*What to produce:* Repeat exactly the lines of the entries below from the one with "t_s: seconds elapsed" through the one with "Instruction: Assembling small", both ends included, and nothing else.

Records from a dataset
*** Block opens ***

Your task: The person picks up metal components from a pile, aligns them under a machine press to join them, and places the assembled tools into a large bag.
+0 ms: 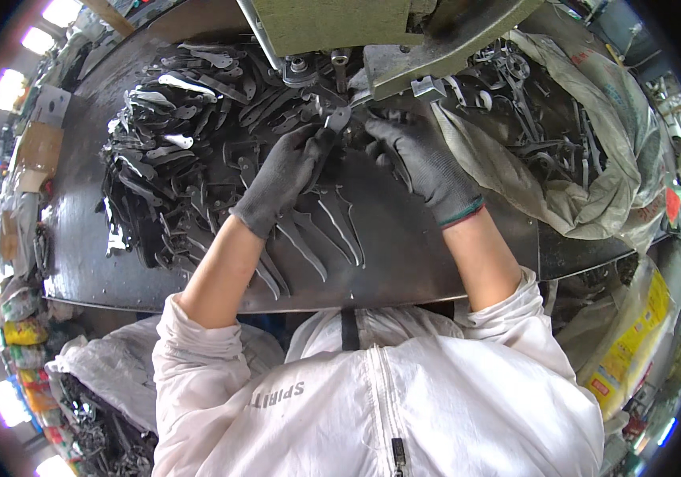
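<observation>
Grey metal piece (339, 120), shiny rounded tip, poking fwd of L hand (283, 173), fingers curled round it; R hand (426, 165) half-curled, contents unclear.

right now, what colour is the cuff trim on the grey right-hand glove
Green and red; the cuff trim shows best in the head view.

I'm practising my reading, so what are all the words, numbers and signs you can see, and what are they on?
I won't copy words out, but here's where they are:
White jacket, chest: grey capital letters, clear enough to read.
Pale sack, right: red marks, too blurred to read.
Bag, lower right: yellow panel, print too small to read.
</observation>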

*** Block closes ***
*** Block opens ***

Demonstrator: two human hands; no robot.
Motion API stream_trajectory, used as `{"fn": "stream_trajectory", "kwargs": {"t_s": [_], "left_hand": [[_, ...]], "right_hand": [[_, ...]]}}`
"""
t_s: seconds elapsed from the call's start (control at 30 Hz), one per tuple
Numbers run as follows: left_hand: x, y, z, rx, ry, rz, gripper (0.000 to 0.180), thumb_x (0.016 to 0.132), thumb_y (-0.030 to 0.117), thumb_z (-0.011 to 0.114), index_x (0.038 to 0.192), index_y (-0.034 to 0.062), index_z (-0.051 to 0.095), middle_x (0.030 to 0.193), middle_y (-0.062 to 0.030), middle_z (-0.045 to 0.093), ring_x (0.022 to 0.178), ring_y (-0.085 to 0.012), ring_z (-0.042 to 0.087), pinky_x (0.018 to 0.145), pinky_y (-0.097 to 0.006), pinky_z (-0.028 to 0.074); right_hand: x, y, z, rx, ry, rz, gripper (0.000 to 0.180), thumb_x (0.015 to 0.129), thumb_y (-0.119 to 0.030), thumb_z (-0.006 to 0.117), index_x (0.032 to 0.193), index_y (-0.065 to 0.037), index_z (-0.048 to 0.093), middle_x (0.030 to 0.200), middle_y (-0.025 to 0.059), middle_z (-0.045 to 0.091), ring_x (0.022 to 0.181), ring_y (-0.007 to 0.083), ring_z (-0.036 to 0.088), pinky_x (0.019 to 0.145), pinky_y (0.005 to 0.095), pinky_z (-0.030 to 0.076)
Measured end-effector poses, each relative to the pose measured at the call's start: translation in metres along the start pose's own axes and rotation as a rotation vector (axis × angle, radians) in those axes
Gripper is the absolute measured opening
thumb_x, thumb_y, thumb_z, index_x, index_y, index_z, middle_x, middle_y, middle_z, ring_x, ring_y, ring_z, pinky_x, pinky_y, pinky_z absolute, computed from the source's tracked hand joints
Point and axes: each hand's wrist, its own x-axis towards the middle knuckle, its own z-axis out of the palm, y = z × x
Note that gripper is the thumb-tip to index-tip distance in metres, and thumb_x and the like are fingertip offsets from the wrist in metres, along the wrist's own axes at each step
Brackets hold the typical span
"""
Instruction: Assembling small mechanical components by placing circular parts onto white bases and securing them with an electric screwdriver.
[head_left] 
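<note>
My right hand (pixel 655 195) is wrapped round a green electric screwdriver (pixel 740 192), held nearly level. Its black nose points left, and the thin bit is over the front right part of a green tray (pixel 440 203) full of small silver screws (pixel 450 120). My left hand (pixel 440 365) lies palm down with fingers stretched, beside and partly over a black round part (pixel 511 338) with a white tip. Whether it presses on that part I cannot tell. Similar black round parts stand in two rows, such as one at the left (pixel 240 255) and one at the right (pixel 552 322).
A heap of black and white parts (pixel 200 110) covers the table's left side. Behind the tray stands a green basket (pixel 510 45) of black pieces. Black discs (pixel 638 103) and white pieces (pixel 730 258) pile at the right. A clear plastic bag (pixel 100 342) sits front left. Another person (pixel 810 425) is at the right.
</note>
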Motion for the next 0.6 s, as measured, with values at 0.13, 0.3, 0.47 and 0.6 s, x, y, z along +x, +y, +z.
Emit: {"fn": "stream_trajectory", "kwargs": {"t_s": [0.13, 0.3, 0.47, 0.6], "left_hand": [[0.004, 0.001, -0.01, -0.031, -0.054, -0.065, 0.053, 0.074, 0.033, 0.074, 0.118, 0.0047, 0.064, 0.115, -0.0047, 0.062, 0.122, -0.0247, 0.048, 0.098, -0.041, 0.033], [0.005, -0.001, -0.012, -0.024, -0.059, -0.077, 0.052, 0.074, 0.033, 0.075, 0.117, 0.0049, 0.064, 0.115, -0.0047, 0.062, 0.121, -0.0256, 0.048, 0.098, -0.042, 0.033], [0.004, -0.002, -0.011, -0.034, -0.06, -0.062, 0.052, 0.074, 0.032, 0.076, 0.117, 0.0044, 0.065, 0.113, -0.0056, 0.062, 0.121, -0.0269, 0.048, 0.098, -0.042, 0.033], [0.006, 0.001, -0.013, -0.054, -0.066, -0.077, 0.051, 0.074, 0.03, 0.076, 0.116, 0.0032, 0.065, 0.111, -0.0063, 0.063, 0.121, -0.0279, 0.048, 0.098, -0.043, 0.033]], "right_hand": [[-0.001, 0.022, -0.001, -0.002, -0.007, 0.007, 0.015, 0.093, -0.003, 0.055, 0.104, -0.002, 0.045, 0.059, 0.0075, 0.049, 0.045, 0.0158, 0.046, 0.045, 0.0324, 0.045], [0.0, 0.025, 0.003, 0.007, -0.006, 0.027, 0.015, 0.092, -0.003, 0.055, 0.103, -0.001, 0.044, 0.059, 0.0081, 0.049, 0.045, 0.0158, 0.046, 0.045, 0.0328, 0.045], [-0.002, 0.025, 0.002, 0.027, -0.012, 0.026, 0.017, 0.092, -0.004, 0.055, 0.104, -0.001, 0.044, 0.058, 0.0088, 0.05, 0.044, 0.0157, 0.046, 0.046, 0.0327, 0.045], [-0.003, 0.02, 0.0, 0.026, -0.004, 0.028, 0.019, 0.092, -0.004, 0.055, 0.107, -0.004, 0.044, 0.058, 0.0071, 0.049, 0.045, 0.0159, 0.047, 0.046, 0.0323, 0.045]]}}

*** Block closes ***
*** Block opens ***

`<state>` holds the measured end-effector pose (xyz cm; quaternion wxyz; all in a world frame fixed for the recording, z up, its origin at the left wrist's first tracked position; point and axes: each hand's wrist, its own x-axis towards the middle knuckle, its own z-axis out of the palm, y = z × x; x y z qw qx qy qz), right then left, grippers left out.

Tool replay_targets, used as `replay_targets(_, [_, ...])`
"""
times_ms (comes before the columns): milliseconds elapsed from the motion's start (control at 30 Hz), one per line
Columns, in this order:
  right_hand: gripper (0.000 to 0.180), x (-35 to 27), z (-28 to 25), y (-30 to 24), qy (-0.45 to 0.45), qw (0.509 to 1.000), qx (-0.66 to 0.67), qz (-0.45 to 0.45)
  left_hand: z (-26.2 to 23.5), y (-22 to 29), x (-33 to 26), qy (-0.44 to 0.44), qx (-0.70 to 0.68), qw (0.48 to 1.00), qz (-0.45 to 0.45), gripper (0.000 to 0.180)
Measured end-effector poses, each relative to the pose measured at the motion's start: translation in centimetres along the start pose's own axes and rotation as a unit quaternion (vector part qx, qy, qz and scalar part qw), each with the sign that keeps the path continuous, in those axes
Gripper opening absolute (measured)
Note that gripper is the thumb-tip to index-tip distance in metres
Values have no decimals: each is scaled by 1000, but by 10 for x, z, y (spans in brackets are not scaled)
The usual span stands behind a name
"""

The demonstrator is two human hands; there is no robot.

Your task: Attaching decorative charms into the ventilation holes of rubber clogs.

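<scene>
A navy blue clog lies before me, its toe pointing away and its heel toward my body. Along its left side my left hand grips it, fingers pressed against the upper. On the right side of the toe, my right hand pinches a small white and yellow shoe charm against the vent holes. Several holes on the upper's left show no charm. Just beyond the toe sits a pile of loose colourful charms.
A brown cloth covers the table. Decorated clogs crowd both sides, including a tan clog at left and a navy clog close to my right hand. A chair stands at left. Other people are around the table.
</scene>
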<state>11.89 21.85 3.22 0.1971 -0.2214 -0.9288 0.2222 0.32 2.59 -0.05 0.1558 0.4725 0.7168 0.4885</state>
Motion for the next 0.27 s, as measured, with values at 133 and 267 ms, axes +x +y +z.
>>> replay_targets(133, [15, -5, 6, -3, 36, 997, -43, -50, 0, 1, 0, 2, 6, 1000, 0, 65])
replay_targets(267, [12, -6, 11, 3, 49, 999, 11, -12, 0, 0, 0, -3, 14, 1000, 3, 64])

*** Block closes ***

*Output for this exercise:*
t_s: seconds elapsed from the call's start (control at 30 Hz), one per tuple
Numbers run as follows: left_hand: x, y, z, rx, ry, rz, gripper (0.000 to 0.180), thumb_x (0.016 to 0.132), thumb_y (-0.030 to 0.117), thumb_z (-0.011 to 0.114), index_x (0.038 to 0.192), index_y (-0.034 to 0.062), index_z (-0.051 to 0.095), middle_x (0.030 to 0.193), middle_y (-0.062 to 0.030), middle_z (-0.045 to 0.093), ring_x (0.022 to 0.178), ring_y (-0.085 to 0.012), ring_z (-0.042 to 0.087), pinky_x (0.018 to 0.145), pinky_y (-0.097 to 0.006), pinky_z (-0.028 to 0.074); right_hand: x, y, z, rx, ry, rz, gripper (0.000 to 0.180), thumb_x (0.015 to 0.129), thumb_y (-0.119 to 0.030), thumb_z (-0.006 to 0.117), index_x (0.032 to 0.193), index_y (-0.065 to 0.037), index_z (-0.048 to 0.093), middle_x (0.030 to 0.200), middle_y (-0.025 to 0.059), middle_z (-0.045 to 0.091), ring_x (0.022 to 0.181), ring_y (-0.007 to 0.083), ring_z (-0.036 to 0.088), pinky_x (0.019 to 0.145), pinky_y (0.005 to 0.095), pinky_z (-0.030 to 0.076)
Measured end-effector poses, each relative to the pose measured at the call's start: translation in metres along the start pose's own axes and rotation as a rotation vector (axis × angle, radians) in those axes
Gripper is the absolute measured opening
thumb_x, thumb_y, thumb_z, index_x, index_y, index_z, middle_x, middle_y, middle_z, ring_x, ring_y, ring_z, pinky_x, pinky_y, pinky_z absolute, computed from the source's tracked hand joints
Point and axes: each hand's wrist, its own x-axis towards the middle knuckle, its own z-axis out of the palm, y = z × x
Note that gripper is the thumb-tip to index-tip distance in metres, and thumb_x and the like are fingertip offsets from the wrist in metres, along the wrist's own axes at each step
Brackets hold the typical span
"""
Instruction: Assembling small mechanical components by placing circular parts onto white bases and securing them with an electric screwdriver.

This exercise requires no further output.